La noche transcurrió entre dolor y pesadillas. Soñó con las antiguas leyendas de su familia, donde el honor y la traición se entrelazaban como enredaderas venenosas. Soñó con la risa de Dimitri, transformada en el eco de una bestia. Cuando despertó, aún en la penumbra del alba, la tensión en el campamento había cambiado. Un zumbido inquieto flotaba en el aire, como el preludio de una tormenta.
Antes de que el primer rayo de sol cruzara el horizonte, un grito de alarma sacudió el campamento. Eliot se incorporó rápidamente, sintiendo cada músculo protestar. Un soldado pasó corriendo junto a él, y entonces lo vio: legiones de elfos con armaduras de plata y detalles de oro, reflejando la primera luz del día y proyectando un resplandor casi cegador. Era una visión que haría temblar al más valiente.
Eliot se quedó sin aliento al reconocer al Rey Banglash y a su hija Ruan. Su imponente presencia parecía multiplicarse con el eco de cientos de guerreros que pisoteaban la tierra en un compás de guerra. Pero lo que realmente heló su sangre fue la figura que los acompañaba: Ivar, caminando con la mirada fija, oscura como un presagio de muerte. La luz de la aurora parecía evitarlo, rodeándolo con una sombra que lo hacía aún más temible.
El soldado irrumpió en la tienda de Dimitri haciendo que este se despertara de mala forma.

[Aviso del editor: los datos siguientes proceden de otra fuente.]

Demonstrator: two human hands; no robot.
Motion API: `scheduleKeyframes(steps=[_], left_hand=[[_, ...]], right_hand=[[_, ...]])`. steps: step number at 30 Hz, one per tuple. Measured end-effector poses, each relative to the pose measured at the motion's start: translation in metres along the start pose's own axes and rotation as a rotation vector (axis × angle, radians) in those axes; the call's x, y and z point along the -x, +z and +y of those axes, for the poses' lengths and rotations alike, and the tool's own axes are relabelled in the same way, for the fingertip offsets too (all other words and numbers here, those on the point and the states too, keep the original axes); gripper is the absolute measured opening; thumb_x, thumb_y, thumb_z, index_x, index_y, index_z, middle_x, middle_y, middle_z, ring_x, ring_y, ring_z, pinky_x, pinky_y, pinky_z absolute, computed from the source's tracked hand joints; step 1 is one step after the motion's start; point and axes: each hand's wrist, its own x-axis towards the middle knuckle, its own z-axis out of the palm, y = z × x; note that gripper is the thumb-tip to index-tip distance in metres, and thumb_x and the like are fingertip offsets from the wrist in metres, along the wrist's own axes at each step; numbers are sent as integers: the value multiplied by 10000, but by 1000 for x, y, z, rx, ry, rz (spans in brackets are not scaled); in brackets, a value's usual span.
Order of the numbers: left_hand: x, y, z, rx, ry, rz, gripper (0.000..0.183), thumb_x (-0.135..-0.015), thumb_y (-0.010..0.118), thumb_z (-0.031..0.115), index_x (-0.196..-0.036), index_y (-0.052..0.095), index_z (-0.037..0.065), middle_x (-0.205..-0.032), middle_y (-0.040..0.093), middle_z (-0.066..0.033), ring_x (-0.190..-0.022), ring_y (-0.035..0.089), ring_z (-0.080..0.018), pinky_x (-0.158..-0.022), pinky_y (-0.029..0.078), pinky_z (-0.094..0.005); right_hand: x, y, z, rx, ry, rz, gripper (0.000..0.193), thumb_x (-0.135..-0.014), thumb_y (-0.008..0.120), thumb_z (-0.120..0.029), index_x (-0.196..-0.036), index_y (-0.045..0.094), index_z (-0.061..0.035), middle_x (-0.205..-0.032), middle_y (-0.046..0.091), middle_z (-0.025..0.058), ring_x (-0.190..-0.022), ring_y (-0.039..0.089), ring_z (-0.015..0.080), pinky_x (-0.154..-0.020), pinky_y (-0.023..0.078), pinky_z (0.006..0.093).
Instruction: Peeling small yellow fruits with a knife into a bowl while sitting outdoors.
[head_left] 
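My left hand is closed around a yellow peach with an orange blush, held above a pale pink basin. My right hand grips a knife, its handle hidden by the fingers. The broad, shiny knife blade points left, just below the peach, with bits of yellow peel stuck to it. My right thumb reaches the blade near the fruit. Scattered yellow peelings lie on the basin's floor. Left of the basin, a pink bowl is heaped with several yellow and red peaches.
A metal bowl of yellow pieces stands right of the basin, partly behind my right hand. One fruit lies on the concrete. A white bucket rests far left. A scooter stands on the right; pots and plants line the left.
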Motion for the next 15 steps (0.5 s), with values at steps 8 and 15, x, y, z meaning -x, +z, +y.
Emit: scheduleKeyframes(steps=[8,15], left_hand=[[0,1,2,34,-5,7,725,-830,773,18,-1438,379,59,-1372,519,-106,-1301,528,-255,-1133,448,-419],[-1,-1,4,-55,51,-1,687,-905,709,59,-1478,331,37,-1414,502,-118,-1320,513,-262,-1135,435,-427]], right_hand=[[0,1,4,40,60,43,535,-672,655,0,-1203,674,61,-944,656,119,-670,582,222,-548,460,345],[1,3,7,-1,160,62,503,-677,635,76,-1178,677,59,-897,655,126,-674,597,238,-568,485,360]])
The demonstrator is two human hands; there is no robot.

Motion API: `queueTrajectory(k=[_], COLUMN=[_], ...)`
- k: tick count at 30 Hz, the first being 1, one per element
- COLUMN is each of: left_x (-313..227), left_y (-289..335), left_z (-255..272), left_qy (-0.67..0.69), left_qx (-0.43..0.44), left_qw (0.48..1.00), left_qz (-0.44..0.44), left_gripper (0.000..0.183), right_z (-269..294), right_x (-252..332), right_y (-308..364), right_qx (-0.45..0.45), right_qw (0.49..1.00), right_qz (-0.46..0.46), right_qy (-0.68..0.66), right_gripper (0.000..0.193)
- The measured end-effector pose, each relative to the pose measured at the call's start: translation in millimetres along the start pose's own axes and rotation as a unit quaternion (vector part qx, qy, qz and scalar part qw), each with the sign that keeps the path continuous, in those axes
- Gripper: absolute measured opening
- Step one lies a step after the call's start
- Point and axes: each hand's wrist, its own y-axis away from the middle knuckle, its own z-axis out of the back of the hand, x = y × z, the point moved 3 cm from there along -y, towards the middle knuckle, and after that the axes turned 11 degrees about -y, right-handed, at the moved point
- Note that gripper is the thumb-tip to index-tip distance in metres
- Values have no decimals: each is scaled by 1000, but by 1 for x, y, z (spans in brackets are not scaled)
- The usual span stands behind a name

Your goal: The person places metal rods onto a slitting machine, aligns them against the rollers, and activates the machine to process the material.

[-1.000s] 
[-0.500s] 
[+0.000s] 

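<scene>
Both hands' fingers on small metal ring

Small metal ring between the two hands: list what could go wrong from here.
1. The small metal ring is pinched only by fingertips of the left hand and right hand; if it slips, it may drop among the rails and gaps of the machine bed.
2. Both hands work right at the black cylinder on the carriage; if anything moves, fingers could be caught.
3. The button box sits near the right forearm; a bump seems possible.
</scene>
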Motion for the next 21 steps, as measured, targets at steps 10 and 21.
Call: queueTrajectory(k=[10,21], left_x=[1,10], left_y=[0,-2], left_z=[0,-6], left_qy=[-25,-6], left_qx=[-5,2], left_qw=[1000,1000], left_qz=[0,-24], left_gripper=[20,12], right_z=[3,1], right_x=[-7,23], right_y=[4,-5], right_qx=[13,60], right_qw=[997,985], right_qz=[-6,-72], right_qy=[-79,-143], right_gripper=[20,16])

-Señor, debe salir. Estamos rodeados.
Dimitri emergió de su tienda con expresión altanera, solo para quedarse boquiabierto. Tres legiones de elfos, con armaduras que reflejaban la luz del sol, los cercaban. Eliot, saliendo de su tienda, compartía la misma sorpresa. Sin embargo, no dejó que el miedo lo paralizara.
-¿A qué debemos el honor de estar frente a tan honorable raza? -preguntó con voz firme.
Con una voz grave y poderosa, que parecía dictar sentencia y consejo al mismo tiempo, el rey habló:
-Señores de tierras humanas, su hospitalidad nos ha traído hasta aquí, pero no es por cortesía que cruzamos este territorio incierto. -Sus palabras, corteses en la superficie, llevaban una amenaza implícita, como un trueno en la distancia-. Sabemos que una elfa de nuestro linaje yace en cautiverio en este campamento, y hemos venido a buscar justicia y amparo para lo que es nuestro por derecho.